OS-9 utilizes an advanced modular software structure that creates an optimum balance of speed and protection for the embedded systems and applications. OS-9 runs faster compared to microkernel operating systems, and offers an increased level of security compared to monolithic architectures. All modules and components that make up an OS-9 system–including the kernel, file managers, drivers and applications–are stored as logical OS-9 memory modules. Each memory module is a self-contained program consisting of module header, module body, and a Cyclic Redundancy Check (CRC) value. These logical software components are easy to create and manage, while ensuring high availability of the OS-9 platform.
The user/system state boundary: User state code uses the processor’s non-privileged instruction set, and the operating system’s user-state system calls. These restrictions let the operating system contain the application within processor boundaries.
Process boundaries: Each process is granted access to resources by the operating system. OS-9 prevents processes from erroneously or maliciously disturbing other processes’ resources without proper authorization. If the system is using a memory management unit, OS-9 uses it to enforce memory access protection rules. If there is no MMU, OS-9 still makes an effort to enforce protection rules.
User/group protection: Each process, each module, and (for most file systems) each file has an associated owner. OS-9 uses ownership and permissions to administer access to resources.
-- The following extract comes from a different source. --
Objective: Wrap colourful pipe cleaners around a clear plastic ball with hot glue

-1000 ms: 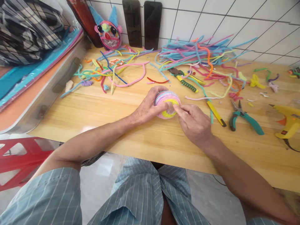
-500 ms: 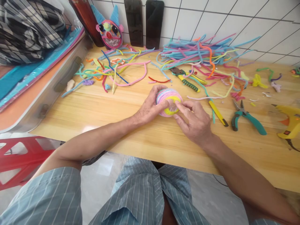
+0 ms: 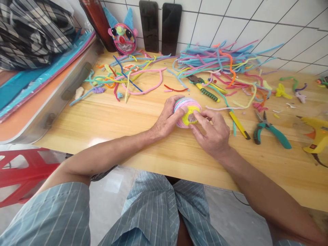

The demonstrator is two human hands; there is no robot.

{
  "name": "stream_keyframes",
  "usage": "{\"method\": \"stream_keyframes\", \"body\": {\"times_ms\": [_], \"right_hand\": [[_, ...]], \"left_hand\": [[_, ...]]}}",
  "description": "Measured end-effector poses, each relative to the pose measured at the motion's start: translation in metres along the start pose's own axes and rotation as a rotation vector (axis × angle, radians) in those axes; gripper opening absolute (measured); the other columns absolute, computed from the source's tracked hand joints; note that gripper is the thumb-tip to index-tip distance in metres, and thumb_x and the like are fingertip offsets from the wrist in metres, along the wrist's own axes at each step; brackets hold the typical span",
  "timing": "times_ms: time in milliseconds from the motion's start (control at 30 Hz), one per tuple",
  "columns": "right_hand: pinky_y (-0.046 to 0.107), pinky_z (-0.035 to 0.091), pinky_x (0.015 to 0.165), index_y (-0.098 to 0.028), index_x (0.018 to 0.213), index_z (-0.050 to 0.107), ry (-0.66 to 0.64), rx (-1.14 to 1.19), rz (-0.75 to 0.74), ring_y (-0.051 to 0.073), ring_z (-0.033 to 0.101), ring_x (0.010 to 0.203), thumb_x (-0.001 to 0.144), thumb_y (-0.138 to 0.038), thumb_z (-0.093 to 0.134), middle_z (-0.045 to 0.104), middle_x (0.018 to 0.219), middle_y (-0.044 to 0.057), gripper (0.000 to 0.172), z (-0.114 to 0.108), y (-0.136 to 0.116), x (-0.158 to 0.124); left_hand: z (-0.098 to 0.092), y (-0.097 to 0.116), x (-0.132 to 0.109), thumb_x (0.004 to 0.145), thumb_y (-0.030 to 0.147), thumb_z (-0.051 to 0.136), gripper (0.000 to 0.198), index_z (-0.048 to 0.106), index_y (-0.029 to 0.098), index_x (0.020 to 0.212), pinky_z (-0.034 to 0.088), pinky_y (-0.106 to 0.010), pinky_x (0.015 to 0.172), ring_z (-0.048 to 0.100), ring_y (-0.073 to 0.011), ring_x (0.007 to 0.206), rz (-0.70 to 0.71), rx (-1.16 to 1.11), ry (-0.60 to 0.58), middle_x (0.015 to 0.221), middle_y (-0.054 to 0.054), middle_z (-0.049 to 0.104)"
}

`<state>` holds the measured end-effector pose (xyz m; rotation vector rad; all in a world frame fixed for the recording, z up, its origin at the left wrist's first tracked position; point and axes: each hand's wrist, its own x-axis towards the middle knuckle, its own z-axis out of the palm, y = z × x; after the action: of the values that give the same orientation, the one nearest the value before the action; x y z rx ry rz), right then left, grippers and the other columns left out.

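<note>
A small round ball (image 3: 185, 106) wound from pastel pipe cleaners, pink and blue outside with a yellow ring at its front, rests on the wooden table (image 3: 133, 112). My left hand (image 3: 166, 119) wraps around its left side and grips it. My right hand (image 3: 211, 133) touches the yellow ring from the right, thumb and forefinger pinched at its clear centre.
Loose pipe cleaners (image 3: 217, 59) lie piled at the back. Green-handled pliers (image 3: 269, 130), a yellow utility knife (image 3: 239, 124), striped cutters (image 3: 205, 89) and a yellow glue gun (image 3: 316, 135) lie right. A pipe-cleaner clown face (image 3: 123, 34) and two dark phones (image 3: 160, 25) lean on the tiled wall.
My right fingers have closed in on the yellow ring's centre, and the ball has tipped slightly toward me. My left hand keeps its grip.
</note>
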<state>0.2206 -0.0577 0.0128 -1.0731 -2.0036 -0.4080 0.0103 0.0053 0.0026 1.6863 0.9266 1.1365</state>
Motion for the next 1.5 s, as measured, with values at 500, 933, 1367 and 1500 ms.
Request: {"method": "stream_keyframes", "body": {"times_ms": [500,933,1367,1500], "right_hand": [[0.038,0.066,0.088,-0.025,0.152,0.069,-0.010,-0.014,-0.037,0.026,0.079,0.107,0.104,-0.024,0.075,0.080,0.121,0.012,0.048,0.002,0.001,0.003],[0.040,0.066,0.093,-0.024,0.163,0.062,-0.043,0.057,-0.070,0.027,0.076,0.111,0.105,-0.020,0.073,0.079,0.126,0.015,0.058,-0.003,0.004,0.002],[0.039,0.069,0.090,-0.025,0.155,0.068,-0.048,0.109,-0.051,0.024,0.079,0.106,0.106,-0.012,0.067,0.081,0.124,0.014,0.050,-0.004,0.006,0.001],[0.041,0.069,0.091,-0.032,0.155,0.069,-0.089,0.120,0.000,0.024,0.080,0.109,0.106,-0.009,0.062,0.082,0.122,0.010,0.054,-0.006,0.007,0.000]], "left_hand": [[-0.037,-0.002,0.035,0.106,0.067,0.064,0.047,0.069,0.026,0.083,0.051,-0.054,0.128,0.068,-0.0281,0.135,0.173,0.094,0.211,0.132,-0.008,0.076],[-0.031,0.011,0.029,0.097,0.051,0.074,0.052,0.072,0.018,0.137,0.056,-0.041,0.119,0.073,-0.0271,0.132,0.139,0.177,-0.142,0.140,-0.012,0.078],[-0.027,0.015,0.026,0.091,0.058,0.079,0.057,0.069,0.018,0.130,0.059,-0.040,0.114,0.074,-0.0278,0.128,0.055,0.086,-0.116,0.137,-0.012,0.079],[-0.024,0.011,0.024,0.093,0.061,0.078,0.058,0.069,0.018,0.131,0.058,-0.041,0.115,0.074,-0.0280,0.129,0.064,0.093,-0.070,0.137,-0.013,0.078]]}}
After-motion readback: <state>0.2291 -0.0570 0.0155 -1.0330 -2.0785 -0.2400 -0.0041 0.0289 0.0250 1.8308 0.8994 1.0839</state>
The OS-9′s real-time kernel allows multiple independent applications to execute simultaneously through task switching and inter-process communication facilities. All OS-9 programs run as processes containing at least one lightweight process (thread), but may also contain an effectively unlimited number of threads. Within a process, these lightweight processes share memory, I/O paths, and other resources in accordance with the POSIX threads specification and API.
OS-9 schedules threads using a fixed-priority preemptive scheduling algorithm with round-robin scheduling within each priority. The priority levels can be divided into a range that supports aging and a higher-priority range that uses strict priority scheduling. Each process can access any system resource by issuing the appropriate OS-9 service request. At every scheduling point, OS-9 compares the priority of the thread at the head of the active queue to the priority of the current thread. It contextually switches to the thread on the active queue if its priority is higher than the current processes’ priority. Aging artificially increases the effective priority of the threads in the active queue as time passes. At defined intervals, time slicing returns the current thread to the active queue behind other threads at the same priority.